* [WHAT IS BEING ASKED]
Repeat only the stretch of lines below that runs from the line with "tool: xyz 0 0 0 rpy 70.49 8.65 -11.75" through the line with "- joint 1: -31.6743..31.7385", unaltered.

[Opening INPUT FOR THIS TASK section]

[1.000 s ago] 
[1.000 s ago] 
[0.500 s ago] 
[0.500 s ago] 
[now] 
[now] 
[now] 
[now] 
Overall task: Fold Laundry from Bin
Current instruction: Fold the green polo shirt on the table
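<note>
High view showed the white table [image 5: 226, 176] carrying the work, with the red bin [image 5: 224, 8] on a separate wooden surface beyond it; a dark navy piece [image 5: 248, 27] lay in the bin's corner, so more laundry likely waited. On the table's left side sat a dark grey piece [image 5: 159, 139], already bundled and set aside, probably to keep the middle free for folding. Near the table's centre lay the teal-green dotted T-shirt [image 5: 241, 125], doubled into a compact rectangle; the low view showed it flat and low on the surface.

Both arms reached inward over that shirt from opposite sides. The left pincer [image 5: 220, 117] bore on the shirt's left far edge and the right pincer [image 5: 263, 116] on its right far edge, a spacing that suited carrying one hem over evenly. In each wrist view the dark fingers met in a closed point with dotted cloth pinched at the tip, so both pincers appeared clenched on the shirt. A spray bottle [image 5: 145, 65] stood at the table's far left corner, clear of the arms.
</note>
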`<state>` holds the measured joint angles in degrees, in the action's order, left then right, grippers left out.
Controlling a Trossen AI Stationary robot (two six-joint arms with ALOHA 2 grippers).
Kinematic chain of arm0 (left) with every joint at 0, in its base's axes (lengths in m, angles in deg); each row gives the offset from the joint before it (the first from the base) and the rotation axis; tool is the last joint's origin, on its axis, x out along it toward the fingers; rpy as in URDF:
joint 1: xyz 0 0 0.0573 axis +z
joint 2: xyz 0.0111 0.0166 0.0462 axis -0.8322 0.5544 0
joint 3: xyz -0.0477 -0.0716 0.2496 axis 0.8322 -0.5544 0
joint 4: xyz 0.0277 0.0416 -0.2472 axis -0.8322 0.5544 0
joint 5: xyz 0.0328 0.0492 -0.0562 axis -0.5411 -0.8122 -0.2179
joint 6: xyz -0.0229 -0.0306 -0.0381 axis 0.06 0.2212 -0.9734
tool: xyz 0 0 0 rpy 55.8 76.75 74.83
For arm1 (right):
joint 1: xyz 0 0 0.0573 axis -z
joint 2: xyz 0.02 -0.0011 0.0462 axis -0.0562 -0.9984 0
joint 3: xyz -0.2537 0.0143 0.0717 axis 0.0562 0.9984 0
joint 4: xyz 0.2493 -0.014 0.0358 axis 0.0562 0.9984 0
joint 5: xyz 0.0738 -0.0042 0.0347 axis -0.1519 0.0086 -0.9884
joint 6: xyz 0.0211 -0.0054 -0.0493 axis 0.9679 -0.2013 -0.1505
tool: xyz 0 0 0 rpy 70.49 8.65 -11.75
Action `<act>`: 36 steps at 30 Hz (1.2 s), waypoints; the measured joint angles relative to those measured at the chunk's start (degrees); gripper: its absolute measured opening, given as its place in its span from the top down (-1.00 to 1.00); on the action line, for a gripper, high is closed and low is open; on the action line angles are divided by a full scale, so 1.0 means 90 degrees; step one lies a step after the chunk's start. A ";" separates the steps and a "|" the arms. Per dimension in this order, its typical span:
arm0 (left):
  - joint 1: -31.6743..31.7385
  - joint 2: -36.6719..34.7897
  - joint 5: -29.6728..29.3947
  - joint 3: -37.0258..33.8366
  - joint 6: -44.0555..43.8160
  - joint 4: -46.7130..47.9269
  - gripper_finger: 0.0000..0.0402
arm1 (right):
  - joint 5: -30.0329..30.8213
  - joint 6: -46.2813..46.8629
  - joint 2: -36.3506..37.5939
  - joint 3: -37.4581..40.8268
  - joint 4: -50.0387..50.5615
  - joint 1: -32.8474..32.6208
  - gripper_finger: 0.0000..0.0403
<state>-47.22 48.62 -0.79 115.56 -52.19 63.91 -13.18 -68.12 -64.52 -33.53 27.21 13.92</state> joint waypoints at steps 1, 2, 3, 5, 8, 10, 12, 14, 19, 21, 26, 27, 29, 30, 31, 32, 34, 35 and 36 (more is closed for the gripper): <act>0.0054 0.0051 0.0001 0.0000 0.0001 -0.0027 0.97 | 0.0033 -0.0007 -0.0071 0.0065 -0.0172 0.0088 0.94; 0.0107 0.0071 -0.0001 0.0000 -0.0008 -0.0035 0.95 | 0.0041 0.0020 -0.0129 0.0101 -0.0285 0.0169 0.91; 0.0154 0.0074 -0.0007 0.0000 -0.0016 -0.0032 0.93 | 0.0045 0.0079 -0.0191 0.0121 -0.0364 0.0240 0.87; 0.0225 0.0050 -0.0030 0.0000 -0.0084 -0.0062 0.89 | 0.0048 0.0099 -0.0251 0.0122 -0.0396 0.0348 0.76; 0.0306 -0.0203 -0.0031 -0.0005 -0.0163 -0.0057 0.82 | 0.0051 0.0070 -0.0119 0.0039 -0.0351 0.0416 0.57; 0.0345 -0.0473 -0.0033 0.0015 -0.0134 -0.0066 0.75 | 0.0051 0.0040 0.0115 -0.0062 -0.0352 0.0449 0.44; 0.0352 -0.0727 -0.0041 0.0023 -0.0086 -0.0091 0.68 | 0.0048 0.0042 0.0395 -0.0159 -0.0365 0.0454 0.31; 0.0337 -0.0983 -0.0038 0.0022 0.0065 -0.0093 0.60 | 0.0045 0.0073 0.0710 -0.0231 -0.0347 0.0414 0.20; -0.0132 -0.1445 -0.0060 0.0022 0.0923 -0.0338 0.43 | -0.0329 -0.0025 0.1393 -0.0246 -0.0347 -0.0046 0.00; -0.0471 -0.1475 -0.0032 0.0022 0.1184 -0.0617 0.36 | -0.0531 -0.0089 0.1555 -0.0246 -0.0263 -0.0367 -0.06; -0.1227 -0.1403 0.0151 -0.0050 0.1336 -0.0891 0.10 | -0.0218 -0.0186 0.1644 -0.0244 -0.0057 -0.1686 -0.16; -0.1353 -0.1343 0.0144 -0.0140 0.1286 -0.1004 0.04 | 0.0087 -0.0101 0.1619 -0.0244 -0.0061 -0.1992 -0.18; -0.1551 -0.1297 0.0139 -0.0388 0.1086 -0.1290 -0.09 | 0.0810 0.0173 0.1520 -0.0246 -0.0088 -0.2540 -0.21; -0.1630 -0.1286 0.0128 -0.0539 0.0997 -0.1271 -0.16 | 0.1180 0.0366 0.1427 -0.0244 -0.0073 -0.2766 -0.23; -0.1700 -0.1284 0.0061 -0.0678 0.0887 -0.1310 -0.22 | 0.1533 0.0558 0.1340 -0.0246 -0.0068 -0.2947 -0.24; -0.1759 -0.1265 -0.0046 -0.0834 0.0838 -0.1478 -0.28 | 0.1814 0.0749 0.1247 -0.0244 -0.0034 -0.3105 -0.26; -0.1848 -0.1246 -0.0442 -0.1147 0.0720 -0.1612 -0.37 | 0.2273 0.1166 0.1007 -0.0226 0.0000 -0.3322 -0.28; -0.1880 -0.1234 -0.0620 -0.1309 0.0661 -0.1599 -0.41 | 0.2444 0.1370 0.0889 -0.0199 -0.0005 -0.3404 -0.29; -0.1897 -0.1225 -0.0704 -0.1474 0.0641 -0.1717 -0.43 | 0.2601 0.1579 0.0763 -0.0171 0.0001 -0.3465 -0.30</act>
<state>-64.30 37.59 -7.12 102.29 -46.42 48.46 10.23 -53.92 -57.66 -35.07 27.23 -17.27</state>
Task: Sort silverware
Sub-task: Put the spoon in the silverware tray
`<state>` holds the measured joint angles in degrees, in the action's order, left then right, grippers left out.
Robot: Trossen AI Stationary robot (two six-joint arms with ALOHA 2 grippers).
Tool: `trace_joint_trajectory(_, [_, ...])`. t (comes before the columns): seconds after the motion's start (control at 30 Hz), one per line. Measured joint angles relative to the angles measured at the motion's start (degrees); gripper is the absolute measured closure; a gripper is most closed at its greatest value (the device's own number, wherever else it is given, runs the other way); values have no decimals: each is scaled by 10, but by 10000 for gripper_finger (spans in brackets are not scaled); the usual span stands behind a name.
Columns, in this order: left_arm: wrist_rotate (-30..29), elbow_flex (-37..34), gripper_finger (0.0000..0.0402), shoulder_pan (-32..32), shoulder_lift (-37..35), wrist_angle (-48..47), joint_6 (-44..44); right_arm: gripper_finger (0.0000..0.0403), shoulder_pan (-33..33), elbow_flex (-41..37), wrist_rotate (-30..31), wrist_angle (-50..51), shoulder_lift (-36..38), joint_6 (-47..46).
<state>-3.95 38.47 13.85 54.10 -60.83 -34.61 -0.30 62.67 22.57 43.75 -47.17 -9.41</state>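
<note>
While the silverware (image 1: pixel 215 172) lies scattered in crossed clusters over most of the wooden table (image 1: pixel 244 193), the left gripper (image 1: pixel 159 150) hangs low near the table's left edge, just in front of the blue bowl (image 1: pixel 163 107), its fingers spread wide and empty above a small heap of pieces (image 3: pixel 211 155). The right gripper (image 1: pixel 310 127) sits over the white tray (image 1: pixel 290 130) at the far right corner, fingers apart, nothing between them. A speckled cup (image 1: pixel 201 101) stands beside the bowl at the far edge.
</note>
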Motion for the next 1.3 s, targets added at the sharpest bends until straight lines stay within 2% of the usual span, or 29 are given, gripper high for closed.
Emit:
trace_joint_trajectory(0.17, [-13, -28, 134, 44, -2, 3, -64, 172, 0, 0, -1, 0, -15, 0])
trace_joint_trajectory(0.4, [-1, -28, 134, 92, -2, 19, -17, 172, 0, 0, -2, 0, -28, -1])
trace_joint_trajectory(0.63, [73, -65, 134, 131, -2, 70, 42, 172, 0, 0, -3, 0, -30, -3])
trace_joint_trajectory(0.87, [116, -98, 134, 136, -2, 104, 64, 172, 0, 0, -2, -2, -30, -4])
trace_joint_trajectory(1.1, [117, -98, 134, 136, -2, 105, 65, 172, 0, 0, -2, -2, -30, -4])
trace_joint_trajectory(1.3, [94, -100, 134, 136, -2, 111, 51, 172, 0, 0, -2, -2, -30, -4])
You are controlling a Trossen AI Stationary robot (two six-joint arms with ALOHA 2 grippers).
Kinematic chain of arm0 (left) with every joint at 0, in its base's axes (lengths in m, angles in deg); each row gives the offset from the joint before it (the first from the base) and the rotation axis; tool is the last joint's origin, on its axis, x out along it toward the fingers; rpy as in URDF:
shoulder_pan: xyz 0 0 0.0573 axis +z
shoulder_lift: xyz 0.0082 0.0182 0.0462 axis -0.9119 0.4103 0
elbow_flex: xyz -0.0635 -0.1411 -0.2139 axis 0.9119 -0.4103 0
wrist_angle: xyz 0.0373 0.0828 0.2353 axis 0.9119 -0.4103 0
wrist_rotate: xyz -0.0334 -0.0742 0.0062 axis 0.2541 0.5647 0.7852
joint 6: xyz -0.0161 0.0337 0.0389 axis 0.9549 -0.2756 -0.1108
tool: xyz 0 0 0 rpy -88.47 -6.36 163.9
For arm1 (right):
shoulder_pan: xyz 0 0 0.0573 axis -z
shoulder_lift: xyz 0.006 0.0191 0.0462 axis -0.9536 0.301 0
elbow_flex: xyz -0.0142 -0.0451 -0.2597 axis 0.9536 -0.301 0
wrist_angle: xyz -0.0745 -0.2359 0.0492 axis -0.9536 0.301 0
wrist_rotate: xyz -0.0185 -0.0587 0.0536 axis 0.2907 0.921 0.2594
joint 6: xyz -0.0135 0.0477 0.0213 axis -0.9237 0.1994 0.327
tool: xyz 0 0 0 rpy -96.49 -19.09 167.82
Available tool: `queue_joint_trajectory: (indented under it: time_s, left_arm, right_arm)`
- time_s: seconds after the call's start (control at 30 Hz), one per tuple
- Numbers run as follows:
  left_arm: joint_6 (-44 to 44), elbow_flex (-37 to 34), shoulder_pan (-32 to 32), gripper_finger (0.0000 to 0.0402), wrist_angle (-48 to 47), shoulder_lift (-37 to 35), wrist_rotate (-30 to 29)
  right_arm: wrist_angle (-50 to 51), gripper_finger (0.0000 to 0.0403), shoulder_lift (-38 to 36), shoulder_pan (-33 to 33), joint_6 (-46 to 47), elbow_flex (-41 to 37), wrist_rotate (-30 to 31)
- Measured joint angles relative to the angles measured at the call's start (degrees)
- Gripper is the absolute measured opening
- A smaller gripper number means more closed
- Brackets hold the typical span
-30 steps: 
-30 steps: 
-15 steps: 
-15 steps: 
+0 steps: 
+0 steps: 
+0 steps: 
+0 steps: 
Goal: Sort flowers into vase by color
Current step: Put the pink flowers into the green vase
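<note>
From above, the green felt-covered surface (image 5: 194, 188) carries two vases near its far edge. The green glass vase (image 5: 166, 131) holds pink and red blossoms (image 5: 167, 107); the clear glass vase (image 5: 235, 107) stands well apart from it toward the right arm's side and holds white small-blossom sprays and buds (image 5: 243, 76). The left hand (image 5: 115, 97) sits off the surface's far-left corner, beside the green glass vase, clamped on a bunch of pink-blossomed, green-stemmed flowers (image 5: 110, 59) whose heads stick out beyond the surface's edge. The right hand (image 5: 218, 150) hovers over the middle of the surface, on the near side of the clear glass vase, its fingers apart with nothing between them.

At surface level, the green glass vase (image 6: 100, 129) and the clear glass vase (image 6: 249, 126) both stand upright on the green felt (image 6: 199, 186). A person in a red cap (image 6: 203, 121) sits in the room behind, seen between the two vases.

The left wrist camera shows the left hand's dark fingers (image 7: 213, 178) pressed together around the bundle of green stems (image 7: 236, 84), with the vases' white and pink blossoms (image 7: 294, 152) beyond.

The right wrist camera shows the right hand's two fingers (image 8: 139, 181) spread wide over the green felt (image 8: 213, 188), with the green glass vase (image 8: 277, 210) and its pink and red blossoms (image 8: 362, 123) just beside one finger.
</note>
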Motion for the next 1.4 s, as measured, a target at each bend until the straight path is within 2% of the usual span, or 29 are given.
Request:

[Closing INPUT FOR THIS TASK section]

* [RESPONSE]
tool: xyz 0 0 0 rpy 70.49 8.65 -11.75
Action `<act>`: 36 steps at 30 Hz (1.2 s), waypoints; the measured joint angles relative to those measured at the chunk's start (degrees); gripper: its absolute measured opening, given as its place in its span from the top down (-1.00 to 1.00); on the action line, for a gripper, high is closed and low is open; on the action line angles are divided by a full scale, so 1.0 means 90 degrees; step one lies a step after the chunk's start. A ";" separates the steps and a "|" the arms. Per dimension in this order, its typical span:
arm0 (left):
  - joint 1: -31.6743..31.7385

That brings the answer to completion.